En avril 2016, un responsable du gouvernement de l’État de Kaduna a admis que les corps de 347 membres du MIN ont été jetés dans une fosse commune près de Mando.
« Cette information devrait inciter le gouvernement à enquêter sur les homicides et à garantir que toutes les personnes soupçonnées d’être pénalement responsables soient amenées à rendre des comptes, a déclaré Osai Ojigho.b
« Jusqu’à présent, l’absence choquante d’obligation de rendre des comptes pour ces morts n’a fait que renforcer le climat d’impunité. »
Complément d’information
Le MIN est une organisation religieuse et politique chiite dont le leader, Ibraheem Yaqub El Zakzaky, est adepte de l’islam chiite au Nigeria depuis les années 1980. En octobre 2016, le gouvernement de l’État de Kaduna a déclaré que le MIN était une organisation illégale.
D’après les recherches d’Amnesty International, plus de 350 membres du MIN ont été tués par les forces de sécurité entre le 12 et le 14 décembre 2015 à Zaria.

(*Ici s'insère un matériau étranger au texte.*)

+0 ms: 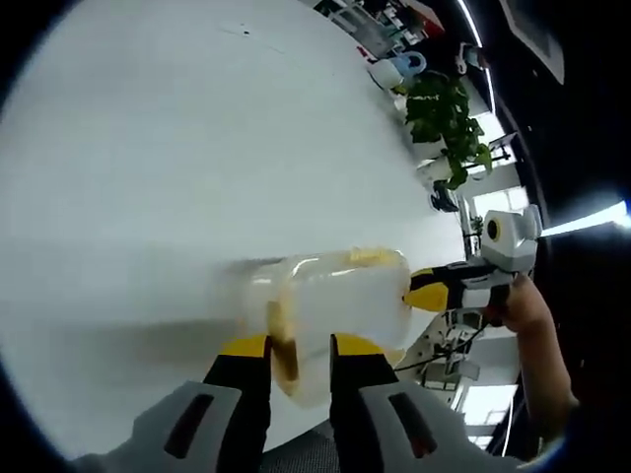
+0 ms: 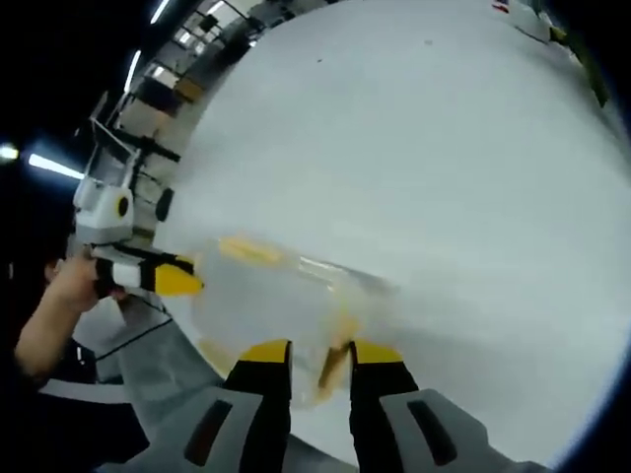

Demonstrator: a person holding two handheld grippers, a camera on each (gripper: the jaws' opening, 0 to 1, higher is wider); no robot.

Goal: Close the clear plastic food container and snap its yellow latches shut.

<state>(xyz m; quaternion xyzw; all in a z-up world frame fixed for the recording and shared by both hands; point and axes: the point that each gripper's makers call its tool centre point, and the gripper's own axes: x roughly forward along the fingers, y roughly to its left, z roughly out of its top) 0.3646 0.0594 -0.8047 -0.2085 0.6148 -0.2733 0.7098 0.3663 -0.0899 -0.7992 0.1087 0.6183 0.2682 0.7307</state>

En juillet 2016, la commission de l’État de Kaduna chargée d’enquêter sur les homicides a remis au gouvernement de l’État son rapport, qui accusait l’armée nigériane d’homicides illégaux.
Dans son livre blanc sur ce rapport, rendu public en décembre, le gouvernement de l’État de Kaduna a rejeté la plupart des recommandations de la commission.
Les marches, les manifestations et autres activités organisées par le MIN, généralement sans avoir obtenu les permis nécessaires et qui bloquent parfois les voies publiques, se soldent fréquemment par des affrontements avec les autorités nigérianes et des relations tendues avec d’autres communautés.